Budget & Credit Report Checkup
It’s been more than a year since I wrote about budgeting and credit scores, so I figure it is time to revisit the topics. This post is link-heavy to make it easier for you to get more details or refresh your memory.
It’s time to do a semi-annual budget checkup because a budget isn’t written in stone. Bills may vary seasonally so the amount allocated will need to get adjusted. My electric bill is approximately 1/3 of my summer high in the winter, so I can use that extra money to go toward paying down debt or increasing savings. If you don’t have an actual budget, here is how to put one together. Keep in mind that a budget isn’t to restrict what you can spend, it is to allow you to spend without guilt or regrets.
It’s also coming up on the gift-giving season, do you need to put money aside for that? It’s less than 3 months till Christmas and even less time till Hanukah. Start thinking about who you want to buy for this year and how much you will spend. My method is to figure out the total amount I’ll spend, then look at my list of people. I try to keep it about the same amount per person, but if you have kids that doesn’t work well.
The method of determining credit scores is still a big mystery, but it’s important to do everything you can to improve it anyway. There is so much that is affected by your score even if you think you aren’t going to be applying for any new credit. Jobs, insurance rates, and even where you live can all be influenced. Many landlords will pull your credit score to see if you are a safe financial risk and so will employers, especially if you will be handling money for them. You will be notified in advance about a credit check, but the time to worry about making sure you are in good shape is now.
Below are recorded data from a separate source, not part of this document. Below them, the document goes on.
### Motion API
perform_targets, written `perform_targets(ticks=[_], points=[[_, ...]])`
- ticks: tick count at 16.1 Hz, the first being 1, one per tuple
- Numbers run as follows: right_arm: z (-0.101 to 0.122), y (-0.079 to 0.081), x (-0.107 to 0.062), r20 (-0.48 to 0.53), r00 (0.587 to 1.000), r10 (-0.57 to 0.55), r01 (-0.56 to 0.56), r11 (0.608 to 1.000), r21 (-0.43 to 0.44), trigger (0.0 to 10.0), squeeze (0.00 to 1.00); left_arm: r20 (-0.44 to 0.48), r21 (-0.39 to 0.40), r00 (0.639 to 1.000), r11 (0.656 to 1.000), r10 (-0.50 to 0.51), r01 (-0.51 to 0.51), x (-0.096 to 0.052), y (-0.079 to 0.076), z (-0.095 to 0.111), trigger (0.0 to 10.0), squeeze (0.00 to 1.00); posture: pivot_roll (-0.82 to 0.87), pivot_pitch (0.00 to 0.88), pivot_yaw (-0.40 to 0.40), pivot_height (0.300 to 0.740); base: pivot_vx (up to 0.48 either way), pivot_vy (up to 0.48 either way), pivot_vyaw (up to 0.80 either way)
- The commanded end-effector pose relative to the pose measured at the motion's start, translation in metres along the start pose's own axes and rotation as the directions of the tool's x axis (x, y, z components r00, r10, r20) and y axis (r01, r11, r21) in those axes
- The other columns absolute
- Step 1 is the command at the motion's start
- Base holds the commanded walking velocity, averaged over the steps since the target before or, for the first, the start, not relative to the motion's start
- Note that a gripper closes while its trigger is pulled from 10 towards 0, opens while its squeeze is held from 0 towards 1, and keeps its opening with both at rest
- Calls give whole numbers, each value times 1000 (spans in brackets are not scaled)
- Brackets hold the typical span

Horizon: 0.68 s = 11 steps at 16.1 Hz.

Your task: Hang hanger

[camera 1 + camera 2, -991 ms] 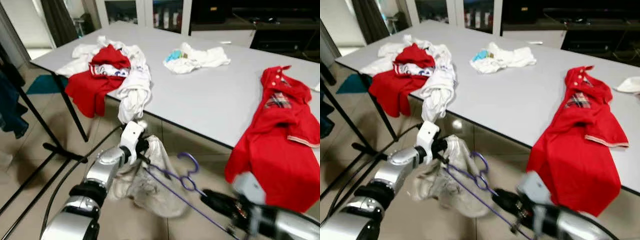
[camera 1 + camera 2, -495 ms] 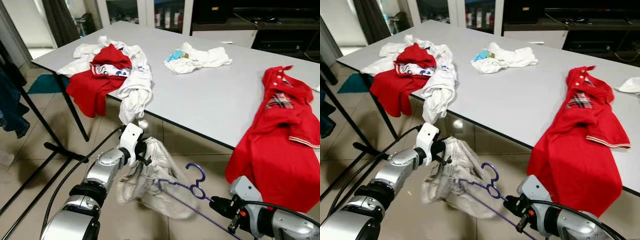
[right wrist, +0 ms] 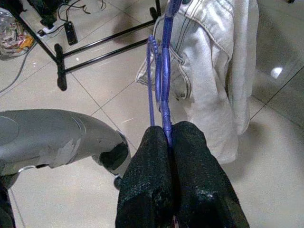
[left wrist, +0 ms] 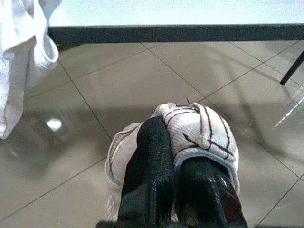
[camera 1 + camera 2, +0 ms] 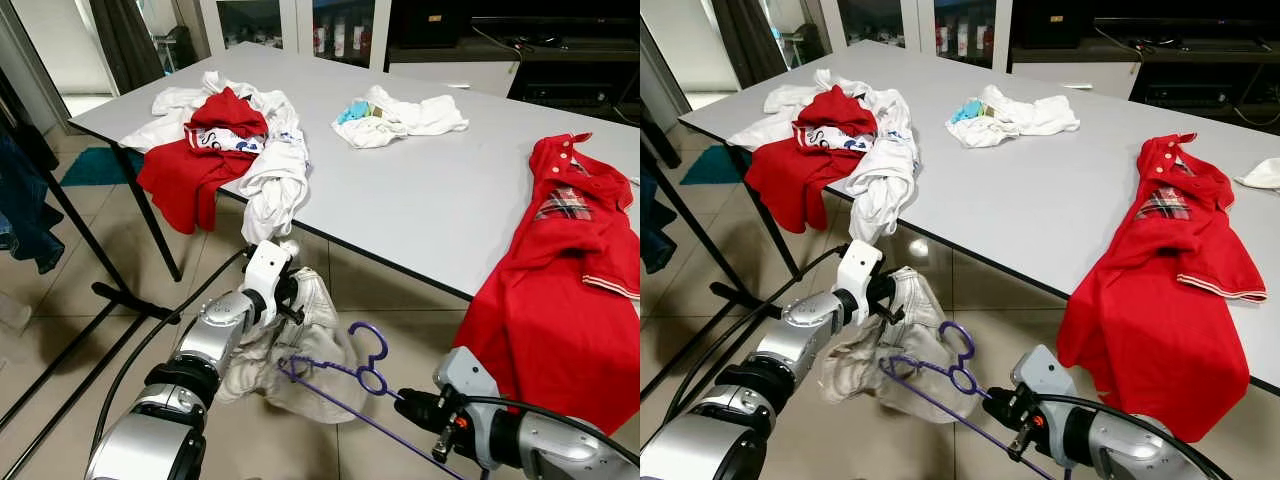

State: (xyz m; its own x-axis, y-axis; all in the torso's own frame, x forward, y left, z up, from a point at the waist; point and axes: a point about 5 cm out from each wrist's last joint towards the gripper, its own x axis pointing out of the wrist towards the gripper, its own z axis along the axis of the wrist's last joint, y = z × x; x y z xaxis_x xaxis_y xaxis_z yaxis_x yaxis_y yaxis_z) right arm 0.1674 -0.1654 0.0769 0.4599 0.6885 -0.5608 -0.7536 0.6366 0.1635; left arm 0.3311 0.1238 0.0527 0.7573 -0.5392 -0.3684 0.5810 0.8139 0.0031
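Your left gripper, held low over the tiled floor in front of the long white table, has its two black fingers pressed together on a bunched fold of the pale off-white denim garment. The rest of that garment hangs below the pinch, clear of the table edge.

Your right gripper, lower and nearer the robot, is clamped on the thin purple wire hanger. In the right wrist view the hanger's wire runs out from between the closed fingers toward the garment. The hanger's hook curls upward just beside the garment's lower folds, and its far end lies against the cloth; you cannot tell whether it has passed inside the garment.

On the table: a heap of red and white clothes at the left end, with a white piece drooping over the edge; a small white bundle with a turquoise scrap near the middle; a red polo shirt with a plaid placket draped over the near edge at the right. A black rack frame stands on the floor at far left, with dark blue clothing hanging beside it.
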Motion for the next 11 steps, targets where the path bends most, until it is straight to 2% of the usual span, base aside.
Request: perform_targets(ticks=[1, 4, 5, 6, 7, 8, 11], points=[[6, -2, -4, 34, 999, -7, 8, 1000, -27, 10000, 0, 58, 26, 998, 999, 18, -19, 0, 6, 15, 10000, 0, -176, 0, 70, 740, 0, 0, 0], [15, -4, -12, 121, 992, -30, 35, 999, -42, 10000, 0, 84, 8, 996, 999, 33, -34, -3, 9, 16, 10000, 0, -178, 0, 73, 740, 0, 0, 0], [28, -12, -20, 229, 969, -97, 106, 994, -27, 10000, 0, 135, -12, 990, 999, 47, -46, -7, 11, 22, 10000, 0, -181, 0, 73, 740, 0, 0, 0], [44, -24, -29, 362, 909, -204, 210, 977, 22, 10000, 0, 225, -34, 972, 998, 65, -59, -13, 13, 34, 10000, 0, -184, 0, 73, 740, 0, 0, 0], [50, -28, -32, 410, 879, -243, 249, 968, 41, 10000, 0, 271, -34, 960, 998, 68, -61, -16, 12, 42, 10000, 0, -183, 0, 72, 740, 0, 0, 0], [66, -36, -39, 510, 799, -319, 331, 941, 70, 10000, 0, 387, -19, 919, 998, 69, -66, -23, 11, 66, 10000, 0, -177, 0, 69, 740, 0, 0, 0], [83, -48, -44, 594, 693, -408, 433, 895, 109, 10000, 0, 496, -15, 864, 996, 84, -88, -31, 10, 96, 10000, 0, -156, 0, 58, 740, 0, 0, 0]])
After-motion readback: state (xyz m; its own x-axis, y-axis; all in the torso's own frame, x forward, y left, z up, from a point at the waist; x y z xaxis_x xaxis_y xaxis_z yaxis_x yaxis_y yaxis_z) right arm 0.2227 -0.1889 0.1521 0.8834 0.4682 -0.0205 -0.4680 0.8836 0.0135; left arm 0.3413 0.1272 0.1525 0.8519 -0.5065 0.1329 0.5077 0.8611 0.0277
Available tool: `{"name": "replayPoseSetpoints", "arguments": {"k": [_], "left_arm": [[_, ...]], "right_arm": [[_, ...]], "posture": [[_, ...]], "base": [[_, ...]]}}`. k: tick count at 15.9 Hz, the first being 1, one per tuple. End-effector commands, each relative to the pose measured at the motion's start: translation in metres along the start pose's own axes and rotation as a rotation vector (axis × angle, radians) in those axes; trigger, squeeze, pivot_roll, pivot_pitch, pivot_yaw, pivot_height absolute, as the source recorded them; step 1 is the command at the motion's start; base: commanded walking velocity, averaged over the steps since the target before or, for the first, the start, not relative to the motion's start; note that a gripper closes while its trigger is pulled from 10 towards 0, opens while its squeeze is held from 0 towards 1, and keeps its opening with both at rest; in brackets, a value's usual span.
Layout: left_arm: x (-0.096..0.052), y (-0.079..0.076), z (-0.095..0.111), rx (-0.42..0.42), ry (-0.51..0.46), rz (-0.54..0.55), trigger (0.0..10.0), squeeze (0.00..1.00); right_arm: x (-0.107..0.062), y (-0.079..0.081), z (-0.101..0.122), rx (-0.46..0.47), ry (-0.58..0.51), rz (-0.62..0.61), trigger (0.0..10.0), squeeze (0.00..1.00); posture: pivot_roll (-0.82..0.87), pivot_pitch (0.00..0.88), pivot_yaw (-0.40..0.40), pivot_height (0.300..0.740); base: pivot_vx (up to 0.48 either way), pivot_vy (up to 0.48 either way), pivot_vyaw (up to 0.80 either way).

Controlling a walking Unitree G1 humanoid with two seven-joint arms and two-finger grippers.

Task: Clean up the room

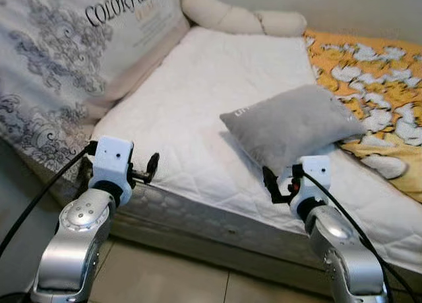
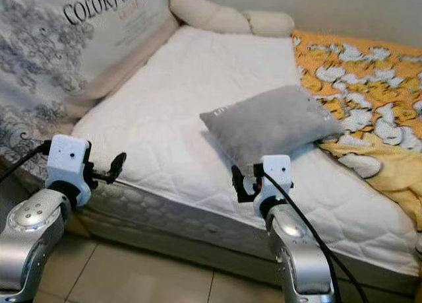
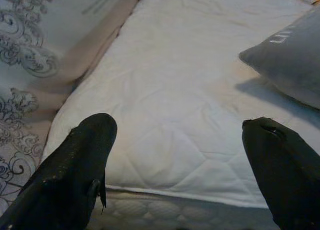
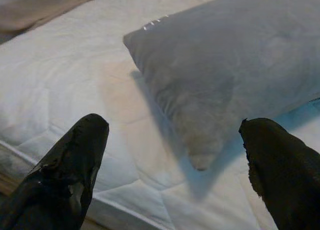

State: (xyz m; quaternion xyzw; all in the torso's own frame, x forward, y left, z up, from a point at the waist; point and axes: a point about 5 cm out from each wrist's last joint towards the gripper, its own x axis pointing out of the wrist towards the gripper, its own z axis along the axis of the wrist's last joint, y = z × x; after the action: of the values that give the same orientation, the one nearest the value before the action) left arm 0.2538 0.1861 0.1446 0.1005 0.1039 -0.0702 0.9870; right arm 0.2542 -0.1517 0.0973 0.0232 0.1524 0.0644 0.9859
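A grey pillow (image 1: 293, 125) lies on the white mattress (image 1: 198, 98), near its front edge. My right gripper (image 4: 175, 165) is open just in front of the pillow's near corner, a short way off, with nothing between its fingers (image 4: 75, 165). My left gripper (image 3: 185, 165) is open and empty too, held at the mattress's front edge to the left, well away from the pillow (image 3: 287, 57). A yellow blanket with white flowers (image 1: 369, 85) is bunched on the right half of the bed.
A large printed cushion (image 1: 72, 59) leans along the bed's left side. A long cream bolster (image 1: 241, 16) lies at the head by the wall. Tiled floor (image 1: 165, 276) runs below the bed's front edge.
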Motion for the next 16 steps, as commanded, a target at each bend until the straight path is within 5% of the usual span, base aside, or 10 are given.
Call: {"name": "replayPoseSetpoints", "arguments": {"k": [1,5,16], "left_arm": [[0.0008,0.0007,0.0006,0.003,-0.004,-0.002,10.0,0.00],[0.0004,0.0015,0.0003,0.004,-0.004,-0.004,10.0,0.00],[0.0022,-0.0008,-0.0003,0.010,-0.005,-0.017,10.0,0.00]], "right_arm": [[0.0019,-0.0005,0.0048,0.008,-0.006,0.001,10.0,0.00],[0.0021,-0.0019,0.0031,0.009,0.004,-0.005,10.0,0.00],[0.0050,-0.0045,0.0030,-0.009,-0.002,-0.009,10.0,0.00]], "posture": [[-0.08,0.000,-0.034,0.740],[-0.08,0.000,-0.034,0.740],[-0.08,0.000,-0.032,0.740]], "base": [[0.262,0.000,-0.41],[0.262,0.000,-0.79],[0.261,0.000,0.00]]}}
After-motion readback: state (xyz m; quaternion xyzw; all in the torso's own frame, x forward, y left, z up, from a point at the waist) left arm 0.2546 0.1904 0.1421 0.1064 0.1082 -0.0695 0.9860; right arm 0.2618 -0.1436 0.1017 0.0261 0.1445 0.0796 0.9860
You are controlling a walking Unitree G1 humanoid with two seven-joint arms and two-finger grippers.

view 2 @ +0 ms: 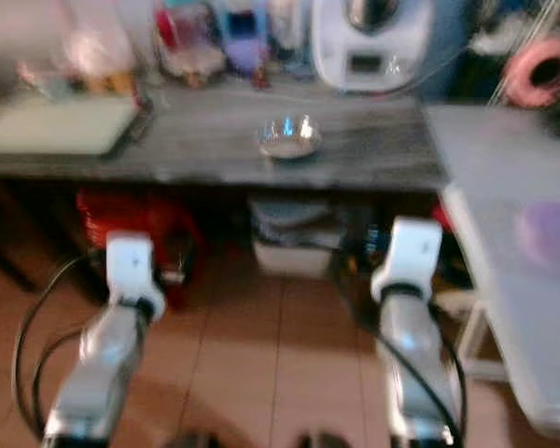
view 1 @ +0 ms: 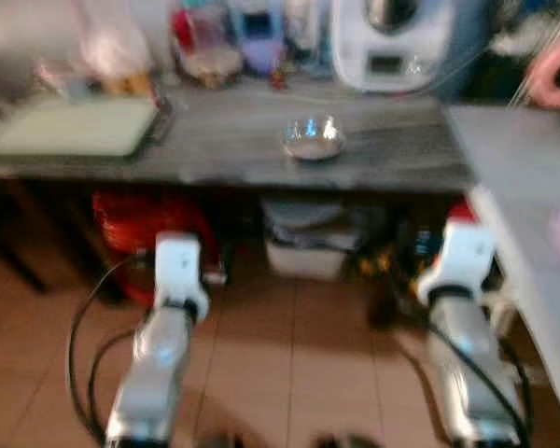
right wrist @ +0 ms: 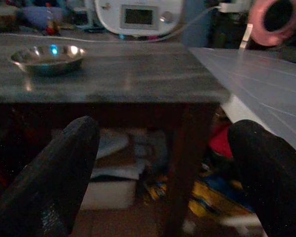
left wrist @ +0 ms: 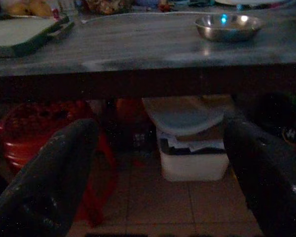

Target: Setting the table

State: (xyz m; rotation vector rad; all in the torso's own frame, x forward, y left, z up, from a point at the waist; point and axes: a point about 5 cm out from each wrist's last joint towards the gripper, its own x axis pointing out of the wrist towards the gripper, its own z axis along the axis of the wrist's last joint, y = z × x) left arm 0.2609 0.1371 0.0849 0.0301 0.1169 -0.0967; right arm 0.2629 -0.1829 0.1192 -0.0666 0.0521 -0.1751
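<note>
A small shiny metal bowl (view 1: 313,140) sits alone near the middle of a grey wooden counter (view 1: 233,149); it also shows as the bowl (left wrist: 228,26) and the bowl (right wrist: 48,59) in the wrist views. Both arms are held low in front of the counter, well short of the bowl. My left gripper (left wrist: 158,173) is open, its black fingers (left wrist: 44,182) wide apart with nothing between them. My right gripper (right wrist: 163,173) is open too, fingers (right wrist: 49,173) spread and empty.
A green cutting board (view 1: 75,126) lies at the counter's left end. A white kitchen appliance (view 1: 392,42) and jars stand at the back. A pale table (view 1: 532,205) runs along the right. Under the counter are a red basket (view 1: 135,224) and a white bin (left wrist: 192,148).
</note>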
The two biggest factors in a score are on-time payments and percent of utilization (how much of your available credit is being used). It’s also important that you do use your credit if you never charge anything there is no way to tell how good you are about paying for it. At a minimum, charge something every month even if you are going to pay it in full. Many people use a points card for basic bills like electric, water, and groceries, then use the points for fun stuff like travel.
It has been a little over a year since the big breach at Equifax, and there has been a big change in credit freezes. It used to cost the consumer to have a freeze implemented, then a fee every time the file was unfrozen to allow access to it. As of September of 2018, both are now free. Keep in mind that it does take a few days to lift a freeze, so if you are thinking about applying for credit plan ahead. It’s also a good idea to ask the creditor which of the three bureaus they use so you know which one(s) to lift.